Achieving energy saving distribution transformers
Distribution transformers (DT) are key assets for any distribution network. Hence, their reliability and efficiency are necessary to reap long-term benefits for the power distribution utilities.
Anil Kadam, General Manager, Business Development, Solution Architect- Smart Grid/Smart Cities, Schneider Electric India, says, “Power distribution serves a great significance as this segment has a direct impact on the sector’s commercial viability, and ultimately on the consumers who pay for power services.”
“While the digital transformation of the energy sector is rapidly gaining traction on a global scale, new opportunities are emerging to help deliver efficient, affordable and reliable electricity to consumers,” he adds.
According to Kadam, digital transformation of grids allows users to take a holistic approach to achieve efficiency, flexibility, transparency and long-term sustainability. “Smart grids create the potential to combat the challenges faced by the power sector, and provide the opportunity for the region to develop its energy capabilities.
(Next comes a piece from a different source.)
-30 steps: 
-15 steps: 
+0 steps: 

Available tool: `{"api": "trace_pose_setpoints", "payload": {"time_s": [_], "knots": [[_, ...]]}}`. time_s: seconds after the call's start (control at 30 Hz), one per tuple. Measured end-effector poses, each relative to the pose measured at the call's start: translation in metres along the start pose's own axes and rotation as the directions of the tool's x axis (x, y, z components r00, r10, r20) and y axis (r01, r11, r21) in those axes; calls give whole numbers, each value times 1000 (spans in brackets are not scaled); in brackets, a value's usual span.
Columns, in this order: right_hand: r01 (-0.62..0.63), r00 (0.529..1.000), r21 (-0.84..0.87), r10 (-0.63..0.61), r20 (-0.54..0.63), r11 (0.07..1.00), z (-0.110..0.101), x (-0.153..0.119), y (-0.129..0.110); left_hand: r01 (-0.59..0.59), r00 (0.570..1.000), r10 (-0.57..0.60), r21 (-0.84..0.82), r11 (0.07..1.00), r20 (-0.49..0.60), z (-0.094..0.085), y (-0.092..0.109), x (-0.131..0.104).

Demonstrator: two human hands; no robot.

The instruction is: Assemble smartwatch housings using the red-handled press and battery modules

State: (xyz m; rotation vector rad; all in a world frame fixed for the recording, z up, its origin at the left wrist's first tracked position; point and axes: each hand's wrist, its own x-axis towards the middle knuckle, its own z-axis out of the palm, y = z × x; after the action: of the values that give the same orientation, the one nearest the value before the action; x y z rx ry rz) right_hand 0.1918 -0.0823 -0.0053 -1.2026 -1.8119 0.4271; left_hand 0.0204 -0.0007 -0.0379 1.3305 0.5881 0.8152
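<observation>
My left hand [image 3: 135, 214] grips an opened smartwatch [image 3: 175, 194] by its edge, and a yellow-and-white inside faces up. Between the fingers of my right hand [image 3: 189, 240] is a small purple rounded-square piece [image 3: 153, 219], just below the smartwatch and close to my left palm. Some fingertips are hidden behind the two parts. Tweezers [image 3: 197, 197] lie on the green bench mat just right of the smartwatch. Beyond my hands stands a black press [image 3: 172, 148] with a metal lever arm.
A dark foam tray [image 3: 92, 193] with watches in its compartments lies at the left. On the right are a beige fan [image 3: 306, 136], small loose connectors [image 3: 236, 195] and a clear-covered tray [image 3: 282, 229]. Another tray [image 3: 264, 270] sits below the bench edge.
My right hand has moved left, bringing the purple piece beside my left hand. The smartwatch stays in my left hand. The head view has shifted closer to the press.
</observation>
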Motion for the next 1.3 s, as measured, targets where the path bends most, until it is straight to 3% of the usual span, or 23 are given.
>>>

The smart grid, connected through IoT, facilitates continuous and real-time monitoring of distribution and transmission assets. DTs are vital components in the electrical value chain,” he adds.
Speaking on potential energy savings of DT, Manas Kundu – Director, Energy Solutions, International Copper Association India, suggests that it can be achieved by following National Standard IS 1180 and implementing BEE Star labelling programme as recommended by CEA guidelines for minimum efficiency performance standard observation during new asset procurement.
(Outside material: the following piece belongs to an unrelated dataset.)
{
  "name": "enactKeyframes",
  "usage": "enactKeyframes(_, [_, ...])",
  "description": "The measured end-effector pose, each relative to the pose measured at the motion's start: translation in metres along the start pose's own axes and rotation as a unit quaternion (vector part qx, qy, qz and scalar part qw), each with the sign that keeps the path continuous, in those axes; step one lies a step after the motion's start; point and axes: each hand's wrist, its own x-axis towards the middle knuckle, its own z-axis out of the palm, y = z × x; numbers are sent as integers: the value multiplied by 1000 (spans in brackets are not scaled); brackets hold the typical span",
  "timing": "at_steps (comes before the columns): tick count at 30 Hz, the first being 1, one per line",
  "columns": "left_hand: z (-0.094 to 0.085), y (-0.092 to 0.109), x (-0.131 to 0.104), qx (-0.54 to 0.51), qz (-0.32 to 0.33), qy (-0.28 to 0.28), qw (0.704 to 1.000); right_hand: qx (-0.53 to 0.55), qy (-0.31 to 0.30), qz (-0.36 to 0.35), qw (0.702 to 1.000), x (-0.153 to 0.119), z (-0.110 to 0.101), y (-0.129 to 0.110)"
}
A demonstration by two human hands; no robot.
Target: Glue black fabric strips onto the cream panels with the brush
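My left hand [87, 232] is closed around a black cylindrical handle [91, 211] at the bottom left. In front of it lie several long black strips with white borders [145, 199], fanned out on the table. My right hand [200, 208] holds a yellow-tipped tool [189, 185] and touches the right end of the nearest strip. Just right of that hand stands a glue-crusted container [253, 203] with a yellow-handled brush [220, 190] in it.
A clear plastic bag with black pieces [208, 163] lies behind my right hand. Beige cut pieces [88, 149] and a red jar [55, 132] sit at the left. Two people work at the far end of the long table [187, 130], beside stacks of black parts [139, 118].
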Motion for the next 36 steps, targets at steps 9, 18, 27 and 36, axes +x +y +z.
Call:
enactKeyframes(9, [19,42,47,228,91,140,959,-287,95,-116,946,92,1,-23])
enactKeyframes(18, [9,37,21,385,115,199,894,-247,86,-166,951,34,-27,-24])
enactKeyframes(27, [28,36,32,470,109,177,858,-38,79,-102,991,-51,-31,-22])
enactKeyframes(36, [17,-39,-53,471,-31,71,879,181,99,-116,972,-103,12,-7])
“As for legacy assets or DTs existing in distribution network, one need to carry proper data analytics to assess the loss levels of the transformers and then take a call for highly deviated DTs to undergo active repair, a concept successfully piloted at Maharashtra and Madhya Pradesh,” he adds. “Active repairing using copper helps improving not only efficiency, but also reliability and safety aspects in distribution system.”
Sanjib Mitra, Country Head & Sr VP – Transformer Division, Electrotherm India, elaborates that transformer losses are generated due to magnetic core inside it and copper conductor resistance in the current flow circuit. Out of these two losses, magnetic circuit loss is less in percentage (approx. 4 to 6 per cent of total loss). However, it remains constant throughout the operation. The resistive circuit loss, on the other hand, increases with increased load and thus varies with loading pattern.
“Typically, DTs were earlier not given much focus by Government of India due to which losses were nearly four per cent. Thanks to BIS, the DTs (up to 2.5 MVA) are now produced with losses less than 0.5 per cent. This has gradually lessened the distribution network loss to a great extent and has helped reduce electricity bills of each customer,” Mitra adds.
Govt programmes to strengthen DTs
As per the Indian Constitution, power is crucial and the responsibility for distribution and supply of power to rural and urban consumers rests with the government. The Government of India provides assistance to states through several central sectors or centrally sponsored schemes for improving the distribution sector.
Anil Kadam states that the government’s Integrated Power Development Scheme (IPDS), which aims at strengthening the sub-transmission and distribution networks in the urban areas, has helped improving the distribution sector. “Government initiatives has propelled the demand for DTs over the years and this is expected to grow further, with the increase in generation capacity of both conventional and non-renewable sources, resulting from the increase in per capita consumption of electricity and new entrants such as electric vehicle charging stations,” says Kadam.
Referring to the Deendayal Upadhyaya Gram Jyoti Yojana (DDUGJY), he says that the scheme also proposes to strengthen the transmission and distribution (T&D) networks in the rural areas to encourage operational and financial turnaround of state-owned power distribution companies (DISCOMs), with an aim to reduce Aggregate Technical & Commercial (AT&C) losses. However, Manas Kundu says that IPDS is another initiative, apart from DDUGJY, that has helped the T&D sector in India.
“Ujwal Discom Assurance Yojana (UDAY) is another flagship scheme that not only addresses turnaround of DISCOMs, but also target reduction of AT&C losses to 15 per cent by 2018-19,” Kundu says, adding that stated objectives are mostly not reached by most of the states, citing recent reports. “24×7 Power For All (PFA) by 2019 – uninterrupted power supply 24×7 is another scheme for comprehensive overall development of power sector including reforms at all-India level,” he adds.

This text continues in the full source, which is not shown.